What to do. Only the lines from the first line of the data through the line containing "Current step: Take" belong in the answer, transcribed exactly; pictures do not.

Raw data.

################

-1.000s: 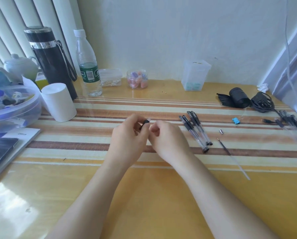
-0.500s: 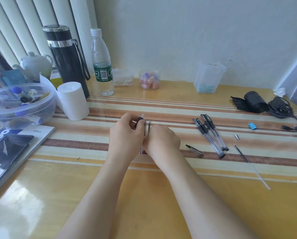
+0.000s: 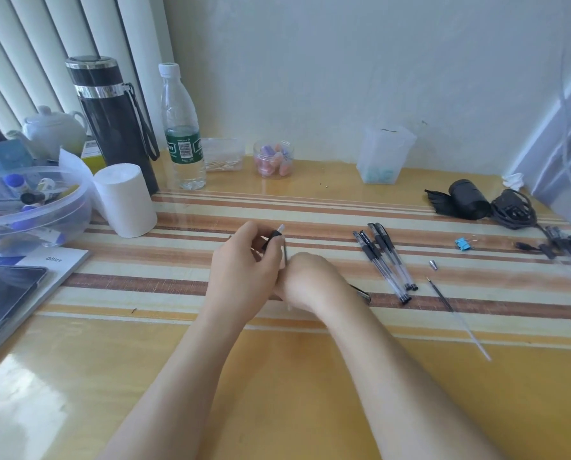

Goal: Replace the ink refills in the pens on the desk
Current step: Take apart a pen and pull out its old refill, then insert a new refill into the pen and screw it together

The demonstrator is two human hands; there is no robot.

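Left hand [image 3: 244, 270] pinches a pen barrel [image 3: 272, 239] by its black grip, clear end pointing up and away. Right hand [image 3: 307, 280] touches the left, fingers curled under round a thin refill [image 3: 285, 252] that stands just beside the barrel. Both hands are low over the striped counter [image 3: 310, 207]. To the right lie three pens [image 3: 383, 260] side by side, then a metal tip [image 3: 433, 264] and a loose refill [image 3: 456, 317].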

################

Solution to the problem.
-1.000s: 
-0.500s: 
+0.000s: 

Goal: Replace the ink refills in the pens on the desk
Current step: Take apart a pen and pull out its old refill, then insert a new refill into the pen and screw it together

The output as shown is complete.